How Victorians Taught Us to Treat People With Disabilities
In Netflix’s “Daredevil” series, a 2015 adaptation of a 1960s Marvel comic, flashbacks reveal that an accident blinding a boy also enhances his other four senses and gives him one more—radar location. That means the adult Matt Murdock can be a lawyer by day and a masked crime fighter by night, using his extra-sharp hearing, smelling, touch, and reflexes to brawl with villains he can’t see. In reality, a person with one impairment will have other talents and rely on different senses to navigate the world, but it’s never beyond the scope of natural human capacity. Disability scholars refer to such myths of super-human skills as a “fantasies of compensation,” which, like most of our popular beliefs about disability, come from the Victorian Era.
In fact, society didn’t have a concept of “lacking ability” until industrialization, which, by the 19th century, had created an obsessive demand for “able-bodied workers” who could rapidly churn out mountains of goods. Unfortunately, in the 1800s the sciences of biology and medicine hadn’t kept pace with advances in mechanical technology, so one infection or unfortunate encounter with a factory machine could lead to invalidism, loss of a limb, or early death. As people with disabilities became more visible and regarded as problematic, able-bodied citizens started to feel compassion for what they perceived as tragic lives.
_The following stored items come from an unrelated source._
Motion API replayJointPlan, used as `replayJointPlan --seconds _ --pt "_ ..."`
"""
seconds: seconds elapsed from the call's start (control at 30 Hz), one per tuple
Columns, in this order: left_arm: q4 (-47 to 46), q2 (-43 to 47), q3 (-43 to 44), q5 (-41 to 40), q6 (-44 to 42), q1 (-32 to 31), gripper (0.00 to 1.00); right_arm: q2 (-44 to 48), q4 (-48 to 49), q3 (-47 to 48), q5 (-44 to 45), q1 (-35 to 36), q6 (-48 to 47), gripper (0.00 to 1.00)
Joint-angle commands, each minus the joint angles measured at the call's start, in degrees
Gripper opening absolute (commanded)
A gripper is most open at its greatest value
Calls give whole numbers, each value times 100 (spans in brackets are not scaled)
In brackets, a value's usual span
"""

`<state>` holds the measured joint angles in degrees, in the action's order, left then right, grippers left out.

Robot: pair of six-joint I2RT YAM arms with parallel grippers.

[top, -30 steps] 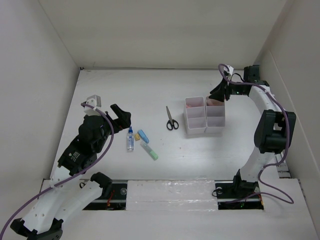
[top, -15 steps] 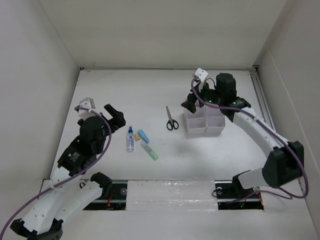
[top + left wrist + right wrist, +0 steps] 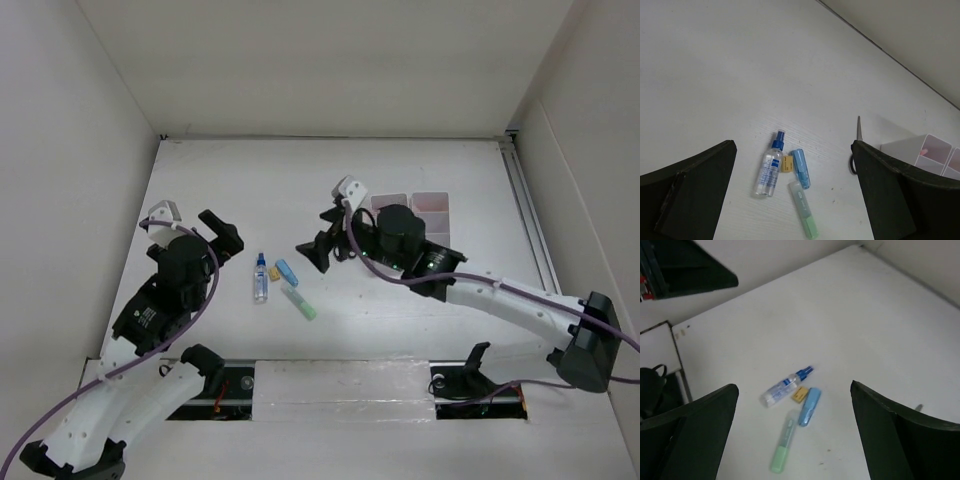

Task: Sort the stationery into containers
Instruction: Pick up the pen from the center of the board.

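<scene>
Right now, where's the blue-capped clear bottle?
Top view: the bottle lies flat on the table, left of centre, just left of the blue marker, with the green marker to its lower right.

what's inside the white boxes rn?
Left wrist view: a pink item in one compartment of the white boxes. From above only the far compartments show, pinkish inside; the right arm covers the nearer ones, so their contents can't be seen.
</scene>
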<state>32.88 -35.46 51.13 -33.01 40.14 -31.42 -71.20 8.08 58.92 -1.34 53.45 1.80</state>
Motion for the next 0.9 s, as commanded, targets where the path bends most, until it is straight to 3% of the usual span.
replayJointPlan --seconds 0.0,0.07,0.1,0.17,0.2,0.23,0.3,0.33,0.4,0.57,0.7,0.87 --pt "69 83 186 -267 143 -5 100 -315 79 156 -365 95 549 100" --pt "121 145 186 -328 205 -5 100 -526 -119 76 480 340 1005 100" --pt "122 206 186 -328 205 -5 100 -657 -427 381 2296 820 1093 100" --pt "122 267 186 -328 205 -5 100 -1252 -1182 786 4256 1411 1425 100" --pt "70 268 186 -259 205 -5 100 -1447 -2073 988 5362 1805 1854 100" --pt "69 268 186 -258 144 -5 100 -1615 -2439 1364 5503 1914 2329 100" --pt "17 268 186 -197 143 -5 100 -1819 -2235 1316 5244 1976 2449 98" --pt "16 268 186 -197 143 -5 100 -1819 -1910 994 4553 1976 2195 97" --pt "16 216 186 -197 90 -5 100 -1819 -1617 815 3995 1976 2105 100" --pt "16 162 186 -83 90 -5 100 -2485 -2257 1288 3274 1775 2070 98" --pt "-89 110 186 50 -24 -5 100 -2645 -1758 1105 1588 1370 1508 94" --pt "-89 110 186 102 -76 -5 100 -3003 -2177 1402 1400 1308 1331 90"
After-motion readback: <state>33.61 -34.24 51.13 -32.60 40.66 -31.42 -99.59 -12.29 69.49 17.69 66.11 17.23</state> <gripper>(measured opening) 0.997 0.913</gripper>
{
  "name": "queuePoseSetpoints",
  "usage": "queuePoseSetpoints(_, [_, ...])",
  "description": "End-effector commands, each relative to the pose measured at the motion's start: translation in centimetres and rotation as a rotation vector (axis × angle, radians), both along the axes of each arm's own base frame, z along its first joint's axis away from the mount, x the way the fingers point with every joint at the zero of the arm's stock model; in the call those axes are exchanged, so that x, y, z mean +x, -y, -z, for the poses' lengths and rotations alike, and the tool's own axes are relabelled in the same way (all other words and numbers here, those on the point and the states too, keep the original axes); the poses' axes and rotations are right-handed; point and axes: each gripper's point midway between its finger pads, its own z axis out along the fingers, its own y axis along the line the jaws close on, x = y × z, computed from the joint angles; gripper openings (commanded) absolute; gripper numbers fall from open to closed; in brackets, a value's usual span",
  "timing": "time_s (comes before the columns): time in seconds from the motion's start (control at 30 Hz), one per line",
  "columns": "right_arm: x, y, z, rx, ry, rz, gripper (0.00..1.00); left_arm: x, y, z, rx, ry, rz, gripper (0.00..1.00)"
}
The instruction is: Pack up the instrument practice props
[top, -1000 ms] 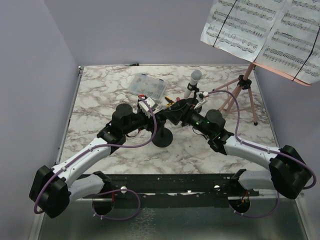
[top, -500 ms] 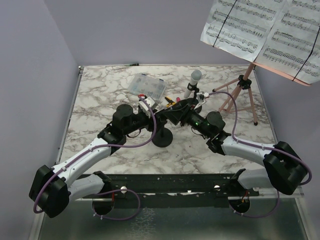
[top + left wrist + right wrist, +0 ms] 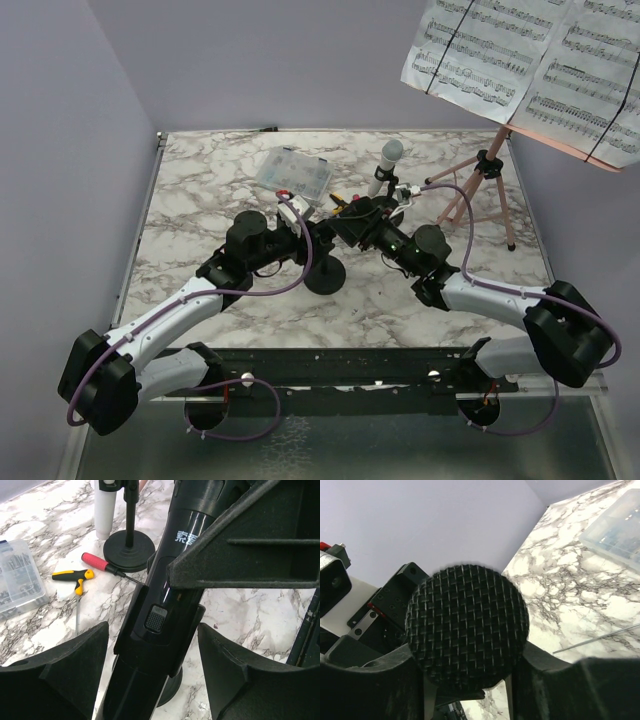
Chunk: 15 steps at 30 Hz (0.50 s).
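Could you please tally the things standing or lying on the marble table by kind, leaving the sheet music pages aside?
Microphones: 2, grey-headed microphone and black microphone
Holders: 2, near holder and far holder
Screwdrivers: 2, red screwdriver and yellow screwdriver
Clear box: 1
Pink music stand: 1
Total: 8
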Motion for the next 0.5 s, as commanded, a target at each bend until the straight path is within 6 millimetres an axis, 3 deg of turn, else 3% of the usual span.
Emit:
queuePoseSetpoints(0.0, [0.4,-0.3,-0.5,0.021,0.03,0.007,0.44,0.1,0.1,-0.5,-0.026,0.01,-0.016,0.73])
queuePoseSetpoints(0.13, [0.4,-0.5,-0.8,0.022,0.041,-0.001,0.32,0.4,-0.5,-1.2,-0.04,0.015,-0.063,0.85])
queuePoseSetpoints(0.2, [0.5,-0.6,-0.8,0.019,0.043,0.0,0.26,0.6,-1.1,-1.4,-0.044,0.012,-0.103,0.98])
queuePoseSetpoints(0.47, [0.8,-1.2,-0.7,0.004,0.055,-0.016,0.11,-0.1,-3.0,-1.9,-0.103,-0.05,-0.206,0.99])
What to do with all these “unproductive” bodies?
Everyone had different ideas. Social reformers in the 19th century attempted to “normalize” people with disabilities through rehabilitation, education, and discreet new prosthetics. Inventors created all sorts of bizarre quack devices to help people “overcome” their disabilities. Certain educators even waged a war against sign language to force deaf people to learn how to speak like regular folk. Darwin-inspired eugenicists supported sterilizing anyone thought to have inherited undesirable traits, which physiognomists asserted could be read on one’s face or body. Many people with obvious physical disabilities and deformities still made a living by being gawked at and mocked in freak shows, while men with deformities but deep pockets raised their own esteem by joining Ugly Clubs, even as cities were starting to pass “ugly laws” against “unsightly beggars.”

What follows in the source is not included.